*TASK STATEMENT*: Leave every picture out, and print the full listing again exactly.

*RECORDED DATA*:
══════

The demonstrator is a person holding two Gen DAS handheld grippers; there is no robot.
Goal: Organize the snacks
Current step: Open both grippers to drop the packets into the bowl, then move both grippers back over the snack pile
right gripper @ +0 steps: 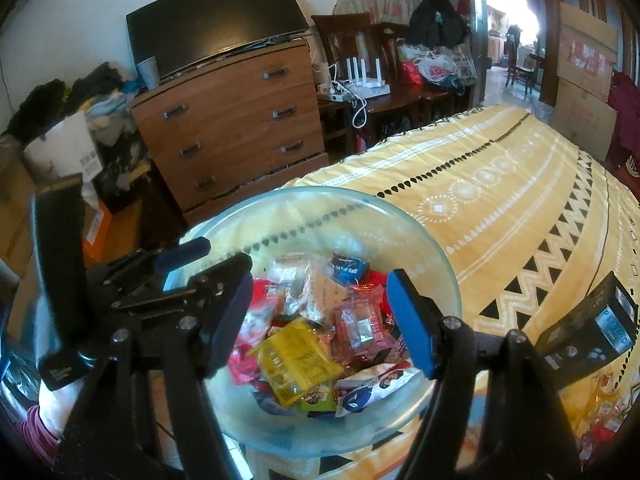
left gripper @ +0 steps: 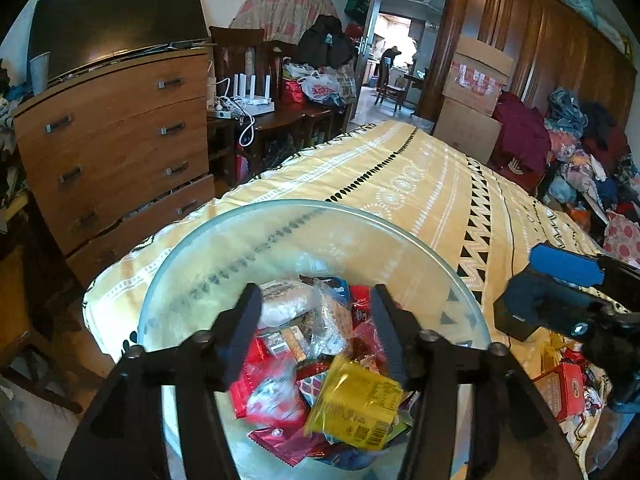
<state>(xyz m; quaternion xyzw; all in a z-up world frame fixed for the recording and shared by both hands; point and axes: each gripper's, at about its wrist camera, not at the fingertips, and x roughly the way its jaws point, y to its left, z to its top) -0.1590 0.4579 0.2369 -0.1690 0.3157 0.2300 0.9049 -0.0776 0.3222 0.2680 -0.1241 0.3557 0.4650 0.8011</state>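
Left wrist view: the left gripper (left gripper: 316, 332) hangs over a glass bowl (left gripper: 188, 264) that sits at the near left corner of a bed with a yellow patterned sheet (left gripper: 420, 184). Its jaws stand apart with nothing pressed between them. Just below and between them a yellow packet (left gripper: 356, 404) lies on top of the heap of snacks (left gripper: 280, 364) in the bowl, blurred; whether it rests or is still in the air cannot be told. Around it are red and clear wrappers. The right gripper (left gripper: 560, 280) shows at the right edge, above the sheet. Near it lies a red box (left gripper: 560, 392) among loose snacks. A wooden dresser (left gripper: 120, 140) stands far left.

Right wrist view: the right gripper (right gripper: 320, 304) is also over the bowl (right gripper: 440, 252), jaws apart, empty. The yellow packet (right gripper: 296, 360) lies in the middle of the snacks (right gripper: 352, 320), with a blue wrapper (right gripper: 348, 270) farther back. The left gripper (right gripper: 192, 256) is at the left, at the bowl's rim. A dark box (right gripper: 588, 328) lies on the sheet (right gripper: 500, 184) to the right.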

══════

*SOLUTION FOR THIS EXERCISE*:
The demonstrator is a person holding two Gen DAS handheld grippers; there is no robot.
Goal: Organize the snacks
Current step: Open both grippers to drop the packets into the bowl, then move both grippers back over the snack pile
right gripper @ +0 steps: 
left gripper @ +0 steps: 
<state>(xyz m; quaternion xyzw; all in a z-up world frame fixed for the recording and shared by both hands; point and axes: each gripper's, at about its wrist camera, not at the fingertips, and x roughly the way its jaws point, y to its left, z to its top) -0.1590 0.4579 0.2369 -0.1690 0.3157 0.2300 0.9049 -0.0776 0.3222 0.2680 -0.1241 0.3557 0.4650 0.8011</state>
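Left wrist view: the left gripper (left gripper: 316, 332) hangs over a glass bowl (left gripper: 188, 264) that sits at the near left corner of a bed with a yellow patterned sheet (left gripper: 420, 184). Its jaws stand apart with nothing pressed between them. Just below and between them a yellow packet (left gripper: 356, 404) lies on top of the heap of snacks (left gripper: 280, 364) in the bowl, blurred; whether it rests or is still in the air cannot be told. Around it are red and clear wrappers. The right gripper (left gripper: 560, 280) shows at the right edge, above the sheet. Near it lies a red box (left gripper: 560, 392) among loose snacks. A wooden dresser (left gripper: 120, 140) stands far left.

Right wrist view: the right gripper (right gripper: 320, 304) is also over the bowl (right gripper: 440, 252), jaws apart, empty. The yellow packet (right gripper: 296, 360) lies in the middle of the snacks (right gripper: 352, 320), with a blue wrapper (right gripper: 348, 270) farther back. The left gripper (right gripper: 192, 256) is at the left, at the bowl's rim. A dark box (right gripper: 588, 328) lies on the sheet (right gripper: 500, 184) to the right.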

The exercise is now finished.